> [TRY IT] Each line of the data that includes "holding" must be copied.

> [RECORDS]

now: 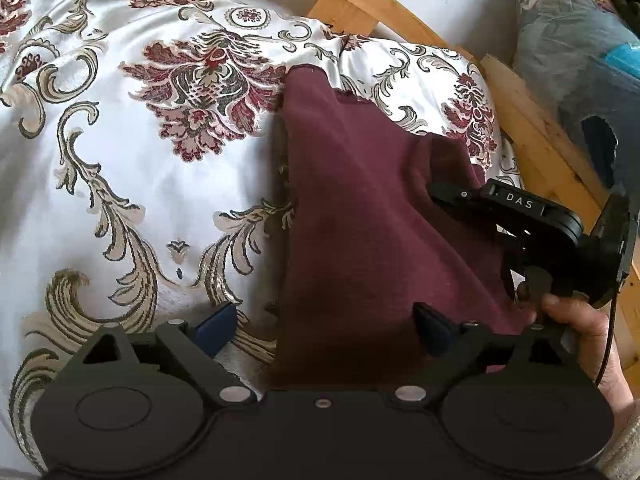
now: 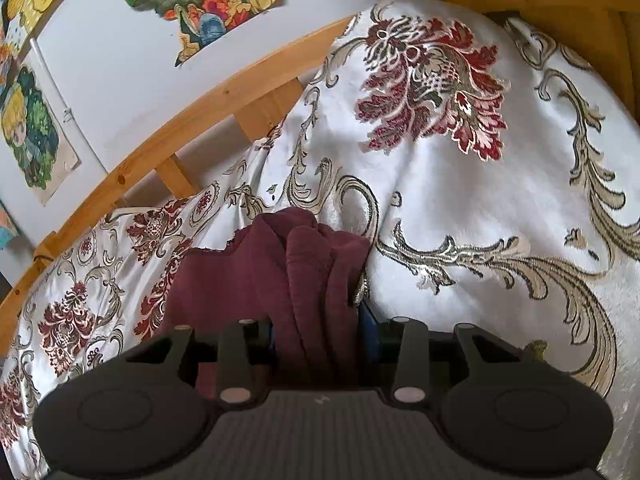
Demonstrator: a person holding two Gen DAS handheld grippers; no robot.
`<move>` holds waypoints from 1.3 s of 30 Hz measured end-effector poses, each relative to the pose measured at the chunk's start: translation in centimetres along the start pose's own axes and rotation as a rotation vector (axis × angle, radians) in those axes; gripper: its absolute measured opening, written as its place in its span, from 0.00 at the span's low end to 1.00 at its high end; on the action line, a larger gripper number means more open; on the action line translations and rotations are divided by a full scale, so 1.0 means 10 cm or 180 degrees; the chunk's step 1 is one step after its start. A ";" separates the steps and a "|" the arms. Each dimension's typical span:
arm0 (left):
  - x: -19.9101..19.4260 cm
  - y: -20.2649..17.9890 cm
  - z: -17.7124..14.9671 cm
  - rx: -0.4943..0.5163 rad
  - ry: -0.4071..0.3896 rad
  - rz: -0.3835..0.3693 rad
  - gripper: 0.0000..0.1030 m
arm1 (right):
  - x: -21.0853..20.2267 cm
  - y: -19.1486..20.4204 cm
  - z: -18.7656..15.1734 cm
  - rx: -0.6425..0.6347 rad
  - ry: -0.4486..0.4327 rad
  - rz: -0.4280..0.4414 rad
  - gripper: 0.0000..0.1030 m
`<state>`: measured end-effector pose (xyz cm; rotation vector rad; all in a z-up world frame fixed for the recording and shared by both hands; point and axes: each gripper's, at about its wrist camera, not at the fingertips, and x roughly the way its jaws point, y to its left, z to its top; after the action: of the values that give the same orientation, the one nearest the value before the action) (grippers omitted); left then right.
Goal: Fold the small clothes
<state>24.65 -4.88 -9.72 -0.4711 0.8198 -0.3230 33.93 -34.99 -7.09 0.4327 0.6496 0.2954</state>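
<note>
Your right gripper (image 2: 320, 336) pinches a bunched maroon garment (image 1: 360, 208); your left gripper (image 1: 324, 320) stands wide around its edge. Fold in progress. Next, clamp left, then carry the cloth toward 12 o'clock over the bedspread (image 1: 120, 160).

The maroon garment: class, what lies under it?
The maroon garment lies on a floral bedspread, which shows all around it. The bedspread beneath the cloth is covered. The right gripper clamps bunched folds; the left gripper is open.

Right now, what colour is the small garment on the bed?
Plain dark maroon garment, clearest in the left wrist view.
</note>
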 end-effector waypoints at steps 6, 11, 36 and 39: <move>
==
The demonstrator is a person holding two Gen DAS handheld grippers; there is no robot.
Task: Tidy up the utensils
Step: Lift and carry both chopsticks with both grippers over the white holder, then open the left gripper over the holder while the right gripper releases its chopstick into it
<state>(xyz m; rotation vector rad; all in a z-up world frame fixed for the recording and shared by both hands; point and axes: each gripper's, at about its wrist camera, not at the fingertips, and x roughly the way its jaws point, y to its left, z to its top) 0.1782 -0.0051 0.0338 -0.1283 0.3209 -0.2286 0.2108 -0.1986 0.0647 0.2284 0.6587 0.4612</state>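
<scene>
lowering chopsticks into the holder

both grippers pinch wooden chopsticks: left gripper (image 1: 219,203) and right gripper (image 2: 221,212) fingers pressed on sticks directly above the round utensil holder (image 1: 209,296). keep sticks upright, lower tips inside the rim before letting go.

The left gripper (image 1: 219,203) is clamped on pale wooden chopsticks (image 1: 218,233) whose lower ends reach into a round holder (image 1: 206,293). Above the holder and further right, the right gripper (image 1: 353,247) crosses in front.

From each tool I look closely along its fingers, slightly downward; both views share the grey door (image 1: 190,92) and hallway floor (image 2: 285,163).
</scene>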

> [ANSWER FOR THIS EXERCISE]
Demonstrator: a person holding two Gen DAS handheld grippers; no robot.
The demonstrator is a person holding two Gen DAS handheld grippers; there is no robot.

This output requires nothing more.